* _PROVIDED DATA_
=====

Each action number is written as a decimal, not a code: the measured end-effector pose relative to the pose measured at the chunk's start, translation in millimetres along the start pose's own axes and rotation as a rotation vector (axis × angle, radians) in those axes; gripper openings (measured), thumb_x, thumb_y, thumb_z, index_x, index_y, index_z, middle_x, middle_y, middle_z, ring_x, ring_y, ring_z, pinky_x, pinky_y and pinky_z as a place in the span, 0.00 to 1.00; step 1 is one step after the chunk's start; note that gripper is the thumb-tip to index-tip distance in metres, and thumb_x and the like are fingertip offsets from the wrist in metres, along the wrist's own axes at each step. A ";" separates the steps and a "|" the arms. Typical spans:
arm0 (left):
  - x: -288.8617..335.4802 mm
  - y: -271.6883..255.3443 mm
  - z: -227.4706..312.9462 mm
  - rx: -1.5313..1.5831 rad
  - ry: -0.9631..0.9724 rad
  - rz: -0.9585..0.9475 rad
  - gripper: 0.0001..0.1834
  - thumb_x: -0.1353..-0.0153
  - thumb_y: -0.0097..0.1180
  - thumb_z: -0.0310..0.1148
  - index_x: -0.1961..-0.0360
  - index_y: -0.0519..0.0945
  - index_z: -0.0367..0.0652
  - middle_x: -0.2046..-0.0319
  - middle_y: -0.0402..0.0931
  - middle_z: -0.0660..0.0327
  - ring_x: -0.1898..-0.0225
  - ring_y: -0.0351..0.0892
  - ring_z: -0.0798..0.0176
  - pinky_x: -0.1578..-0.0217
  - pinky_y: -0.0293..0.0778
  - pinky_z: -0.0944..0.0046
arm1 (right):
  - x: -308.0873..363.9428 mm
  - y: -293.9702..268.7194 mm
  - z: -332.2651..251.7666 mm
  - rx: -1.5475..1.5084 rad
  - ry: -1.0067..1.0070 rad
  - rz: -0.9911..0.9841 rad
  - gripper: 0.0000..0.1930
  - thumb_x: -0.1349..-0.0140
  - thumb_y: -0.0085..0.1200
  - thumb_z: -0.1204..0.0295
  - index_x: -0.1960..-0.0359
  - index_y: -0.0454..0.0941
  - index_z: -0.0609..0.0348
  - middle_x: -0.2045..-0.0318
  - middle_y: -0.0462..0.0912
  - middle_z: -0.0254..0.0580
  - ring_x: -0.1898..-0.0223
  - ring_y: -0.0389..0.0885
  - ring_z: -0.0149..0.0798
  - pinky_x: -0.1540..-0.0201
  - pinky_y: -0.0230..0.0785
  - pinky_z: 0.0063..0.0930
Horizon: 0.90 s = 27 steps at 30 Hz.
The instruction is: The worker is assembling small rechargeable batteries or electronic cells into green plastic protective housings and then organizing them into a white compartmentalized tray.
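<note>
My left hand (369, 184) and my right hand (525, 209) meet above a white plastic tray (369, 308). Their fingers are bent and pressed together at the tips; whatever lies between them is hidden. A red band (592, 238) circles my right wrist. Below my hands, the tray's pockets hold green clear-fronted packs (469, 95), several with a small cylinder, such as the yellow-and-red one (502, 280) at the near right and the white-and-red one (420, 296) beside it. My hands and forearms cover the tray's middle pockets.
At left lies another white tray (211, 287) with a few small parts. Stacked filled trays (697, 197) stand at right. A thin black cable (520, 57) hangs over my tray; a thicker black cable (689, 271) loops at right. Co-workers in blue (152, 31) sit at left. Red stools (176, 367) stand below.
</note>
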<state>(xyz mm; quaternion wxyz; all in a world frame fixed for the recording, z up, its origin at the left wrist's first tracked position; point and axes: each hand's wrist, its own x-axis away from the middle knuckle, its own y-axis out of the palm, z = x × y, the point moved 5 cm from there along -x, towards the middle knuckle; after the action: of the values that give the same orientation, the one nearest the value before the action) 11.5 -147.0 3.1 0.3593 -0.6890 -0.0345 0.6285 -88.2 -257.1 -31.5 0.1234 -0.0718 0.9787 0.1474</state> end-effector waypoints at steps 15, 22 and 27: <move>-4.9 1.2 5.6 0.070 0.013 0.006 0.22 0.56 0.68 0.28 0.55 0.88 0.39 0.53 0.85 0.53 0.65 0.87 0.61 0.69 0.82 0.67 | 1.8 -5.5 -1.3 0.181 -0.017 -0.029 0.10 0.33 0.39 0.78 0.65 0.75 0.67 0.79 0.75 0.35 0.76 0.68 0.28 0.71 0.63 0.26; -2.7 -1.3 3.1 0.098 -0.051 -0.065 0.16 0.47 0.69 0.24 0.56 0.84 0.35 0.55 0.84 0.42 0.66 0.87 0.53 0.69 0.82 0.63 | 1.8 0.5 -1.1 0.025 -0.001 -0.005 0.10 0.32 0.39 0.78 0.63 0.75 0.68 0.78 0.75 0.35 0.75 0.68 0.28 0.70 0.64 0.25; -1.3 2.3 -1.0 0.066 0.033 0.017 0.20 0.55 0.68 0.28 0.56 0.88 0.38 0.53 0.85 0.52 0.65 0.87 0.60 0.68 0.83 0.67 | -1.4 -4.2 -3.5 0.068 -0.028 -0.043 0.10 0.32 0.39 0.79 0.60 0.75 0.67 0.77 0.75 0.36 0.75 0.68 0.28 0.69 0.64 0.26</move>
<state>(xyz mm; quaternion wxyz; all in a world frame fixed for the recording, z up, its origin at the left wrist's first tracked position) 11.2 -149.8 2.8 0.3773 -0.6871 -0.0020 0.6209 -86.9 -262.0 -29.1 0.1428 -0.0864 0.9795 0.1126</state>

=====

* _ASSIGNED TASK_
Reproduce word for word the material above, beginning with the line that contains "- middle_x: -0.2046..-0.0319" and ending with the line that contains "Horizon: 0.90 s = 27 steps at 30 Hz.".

* _RESPONSE BELOW_
  - middle_x: -0.2046..-0.0319
  - middle_y: -0.0402..0.0931
  - middle_z: -0.0660..0.0327
  - ring_x: -0.1898..-0.0225
  - ring_y: -0.0351..0.0892
  - ring_z: -0.0798..0.0176
  - pinky_x: -0.1578..-0.0217
  - pinky_y: -0.0293..0.0778
  - pinky_z: -0.0944..0.0046
arm1 (right):
  - x: -308.0873..363.9428 mm
  - y: -293.9702..268.7194 mm
  - z: -332.2651..251.7666 mm
  - rx: -1.5475..1.5084 rad
  - ry: -1.0067..1.0070 rad
  - rz: -0.9911..0.9841 rad
  - gripper: 0.0000..0.1930
  - thumb_x: -0.1349..-0.0140
  - thumb_y: -0.0085..0.1200
  - thumb_z: -0.1204..0.0295
  - index_x: -0.1960..-0.0359
  - index_y: -0.0454..0.0941
  - index_z: -0.0609..0.0348
  - middle_x: -0.2045..-0.0318
  - middle_y: -0.0462..0.0912
  - middle_z: -0.0254..0.0580
  - ring_x: -0.1898..-0.0223
  - ring_y: -0.0389..0.0885
  - ring_z: -0.0149..0.0798
  - pinky_x: -0.1540..-0.0201
  - pinky_y: -0.0230..0.0785
  - pinky_z: 0.0063..0.0930
Horizon: 0.90 s = 27 steps at 30 Hz.

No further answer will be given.